Kaldı ki bugün 10 Aralık. Dünya İnsan Hakları Günü.
İnsanlıktan ve İnsanca yaşamdan yana üstün beklentiler-umutlar barındıran
BM İnsan Hakları Evrensel Bildirgesi’nin kabul edilişinin 72. Yıldönümü.
Dünyada da, ülkemizde de haklar açısından süreç bunca kötü işlerken;
İnsanca yaşamı öncelemeyen, daha fazla sömürü, ille de yalnızca kâr diyen küresel emperyalizm ve işbirlikçi yönetimler eliyle, ne çok tükendik, tükeniyoruz haklarımızla birlikte!
Bırakın dünyada gelişen ekonomik, sosyal, kültürel dönüşümler sonucu ortaya çıkan yeni nesil hakları, birinci kuşak haklar olarak bilinen en temel haklar bile hiçe sayılıp, çiğnenmekte!
Anayasamızda yerini bulan Düşünce ve ifade özgürlüğü başta, adil yargılanma hakkı, seyahat özgürlüğü, toplanma ve örgütlenme hakkına yönelik sayısız- akıl almaz yaptırımlar, ihlâller giderek daha fazla artmakta ülkemizde.
Herkesin adaletli ve elverişli koşularda çalışma ve işsizliğe karşı korunma hakkı varken, son haliyle on milyona dayandı işsiz sayımız.
Herkesin kendisi ve ailesi için, insan onuruna yaraşır yaşamı sağlayacak adil ve elverişli bir ücrete hakkı varken,
Giderek tırpanlandı ücretler, yok edildi örgütlülük- sendika!
İnsanca yaşamı sağlayacak ücret bir yana,milyonlarca vatandaşı ilgilendiren asgari ücreti sefalet düzeyinde tutmak için olanca çaba!
**
Nasıl da umut doluyduk oysa;
10 Aralık İnsan Hakları Bildirisine dair ilk yazımı okuduğumda henüz onyedisinde, lisede; isyan ateşi çoktan düştü yüreklemize.
Bizden önceki o soylu kuşağın sayesinde.
Değil mi ki tüm insanlar özgür ve eşit doğarlar, neydi bu haksızlıklar?
“Yokluk ne, yoksulluk ne/İlenmek ne, dilenmek ne”
Öyle derin uçurumlar da yoktu aramızda, küçücük kasaba yaşantılarımızda.
Fakir oğlan- zengin kız uyuşmazlığını Türk filmlerinden izler, emek-sermaye çelişkisini okuduğumuz kitaplardan bilirdik.

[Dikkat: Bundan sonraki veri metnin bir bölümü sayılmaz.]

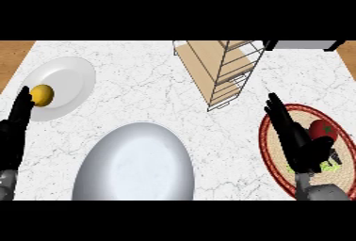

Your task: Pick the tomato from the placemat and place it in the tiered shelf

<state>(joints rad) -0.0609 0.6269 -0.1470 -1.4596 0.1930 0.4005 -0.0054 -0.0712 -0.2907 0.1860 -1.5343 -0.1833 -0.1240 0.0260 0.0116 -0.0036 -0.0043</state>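
Note:
A red tomato (pixel 324 130) with a green stem lies on a round woven placemat (pixel 278 141) with a red rim at the right of the counter. My right hand (pixel 297 143) is over the placemat just left of the tomato, fingers straight and pointing away from me, thumb reaching toward the tomato. The tiered shelf (pixel 219 70), a wire frame with wooden levels, stands at the back centre-right. My left hand (pixel 15 124) rests open at the left edge, fingers up.
A white plate (pixel 66 77) at the back left carries a yellow lemon-like fruit (pixel 42 95). A large grey oval bowl (pixel 133 164) sits at the front centre. Wooden floor shows beyond the counter's left and right edges.

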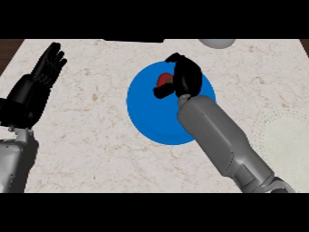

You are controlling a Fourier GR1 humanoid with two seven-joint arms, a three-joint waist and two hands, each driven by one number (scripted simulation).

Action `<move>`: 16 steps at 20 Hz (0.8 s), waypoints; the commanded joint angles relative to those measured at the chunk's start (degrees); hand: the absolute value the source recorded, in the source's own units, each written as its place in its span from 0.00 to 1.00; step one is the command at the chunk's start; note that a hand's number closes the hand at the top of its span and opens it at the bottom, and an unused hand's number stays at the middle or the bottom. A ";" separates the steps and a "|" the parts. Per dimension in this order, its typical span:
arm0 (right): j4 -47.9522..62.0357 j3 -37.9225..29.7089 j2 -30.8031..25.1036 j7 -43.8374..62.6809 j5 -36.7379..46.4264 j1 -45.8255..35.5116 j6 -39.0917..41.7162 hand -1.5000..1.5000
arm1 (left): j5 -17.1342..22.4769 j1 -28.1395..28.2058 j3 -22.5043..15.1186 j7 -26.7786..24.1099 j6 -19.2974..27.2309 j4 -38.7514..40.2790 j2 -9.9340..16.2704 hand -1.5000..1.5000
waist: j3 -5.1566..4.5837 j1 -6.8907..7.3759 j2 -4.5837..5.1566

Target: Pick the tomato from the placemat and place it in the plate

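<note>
One round red tomato (163,80), likely soft and best held around its sides, sat gripped in the right robot hand (183,79) above the round blue plate (150,122) mid-bench, left robot hand (46,72) resting open.

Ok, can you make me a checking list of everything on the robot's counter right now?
Surface: pale marbled counter, dark wood at the side edges.
Job's things: red tomato, mostly hidden in the right robot hand, above the blue plate; whether it touches the plate cannot be told. Pale placemat at the right, nothing on it.
Clutter: grey rounded object at the far edge, partly cut off.
Robot hands: right robot hand curled round the tomato; left robot hand open, resting at the left.
Cables: nothing seen.
Surroundings: dark flat shape at the far edge, unclear.
</note>
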 commanded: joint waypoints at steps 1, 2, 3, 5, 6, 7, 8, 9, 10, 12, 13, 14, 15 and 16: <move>6.17 -0.79 0.03 -5.37 -8.42 -4.60 -3.29 0.00 | -0.63 -4.35 -0.94 2.14 0.73 0.58 -0.87 0.50 | 0.05 1.07 0.42; 6.65 -1.37 0.03 -9.55 -10.28 -2.29 -4.91 0.00 | 0.20 -2.25 -0.92 2.74 0.63 -1.30 -1.34 0.50 | 0.07 1.44 0.40; 4.97 0.08 0.03 -10.41 -12.52 -1.09 -6.57 0.00 | -1.17 -1.59 -2.74 3.62 1.35 -2.86 -2.29 0.50 | 0.07 1.19 0.13; 5.67 0.00 0.03 -12.38 -14.92 -2.95 -9.97 0.00 | -0.20 -0.79 -1.83 2.57 -0.82 -1.89 -0.70 0.50 | 0.06 1.84 0.33; 6.37 -1.97 0.03 -17.49 -14.59 -1.71 -11.39 0.00 | 0.25 1.22 0.07 -1.93 -1.22 0.31 -0.23 0.50 | 0.03 0.94 0.40; 4.62 -1.08 0.03 -16.21 -16.06 -2.72 -13.91 0.00 | 0.88 -1.73 0.03 1.80 -0.58 -0.23 -0.62 0.50 | 0.05 0.86 0.19; 6.74 -5.11 0.03 -20.04 -16.28 -3.50 -14.51 0.00 | 0.57 2.65 -0.51 -1.11 -1.41 -1.51 -0.64 0.50 | 0.05 1.29 0.44; 4.34 -2.05 0.03 -20.58 -18.38 -0.58 -18.35 0.00 | 2.07 -1.88 1.48 0.45 -2.46 0.63 1.06 0.50 | 0.05 0.78 0.28; 4.67 -3.39 0.03 -20.91 -20.32 -2.44 -17.71 0.00 | -1.67 -1.26 -1.16 1.14 1.59 -0.41 -1.84 0.50 | 0.07 0.38 0.12; 1.77 -6.23 0.03 -24.44 -24.99 -2.37 -16.59 0.00 | 0.19 -1.19 0.22 2.12 -0.51 -0.61 -0.08 0.50 | 0.08 -0.08 -0.03; -0.56 -4.44 0.03 -23.59 -27.00 -2.28 -17.94 0.00 | 0.12 -1.95 0.50 1.86 -0.66 -0.04 0.21 0.50 | 0.05 -0.28 -0.23; -0.21 -6.33 0.03 -27.69 -27.60 0.44 -17.76 0.00 | 0.59 1.26 1.95 -0.47 -0.89 0.26 0.53 0.50 | 0.02 -1.07 -0.35; -0.21 -8.16 0.03 -26.42 -26.08 -1.40 -16.48 0.00 | 0.39 1.10 1.58 1.33 -0.29 -1.65 0.21 0.50 | 0.00 -2.04 -0.68; 0.44 -7.61 0.03 -30.50 -29.33 0.96 -19.99 0.00 | -0.51 0.48 0.60 1.40 0.03 -1.06 -0.36 0.50 | 0.03 -1.30 -0.40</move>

Bir tamam tanımıştık hepsini:
Henüz 70’li yıların başı. Yaşar Kemal’le Çukurova’yı, çaresizliği, köylülüğü.
Orhan Kemal’le sarı sıcağı, sıtmayı, pamuğu.
Fakir Baykurt’la kıraç toprağı, marabalığı, yağsız aşı.
Şeyh Bedreddin’i, Pir Sultan’ı. Cümle haksızlığı ve isyanı.
Hasretini Nazım’dan, bahar gelmiş dağlarını Ahmet Arif’ten öğrenmiştik.
Nasıl da sevmiştik memleketimizi…
“Kaşı desten, gözü destan, elleri kan içinde” bebeler adına yüklendiğimiz bir vasiyetti artık bizler için yaşamak.
Tanışmamıştık henüz, özlem ne, ayrılık ne? Bilmezdik yirmili yaşlarımıza kadar, olağanüstü yasalar ne, yasaklar ne?
Şimdilerde ise boynuz kulağı çoktan aştı!
Ağırlaşırken, yıllar içerisinde toplum olarak üzerimize serpilen ölü toprağı.
Yaşama hakkı’nın yok sayıldığı yerde, hakların ne hükmü kalır noktasındayız geldiğimiz yerde. 2020 Türkiye’sinde!
Kolay ölümler, ucuz hayatlar diyarı ülkem!
Her ayı kendi güzellkleri içerisinde yaşamak varken;
Bir bakıyorsun, ömür gitmiş, yıl bitmiş bin bir mihnetle.
Demem o ki:
Severdim Aralık’ları
Ülkem bu hale düşmeden önce
Nergisler bile kokmuyor şimdi
Bin bir tomurcukla, artık gönlümce…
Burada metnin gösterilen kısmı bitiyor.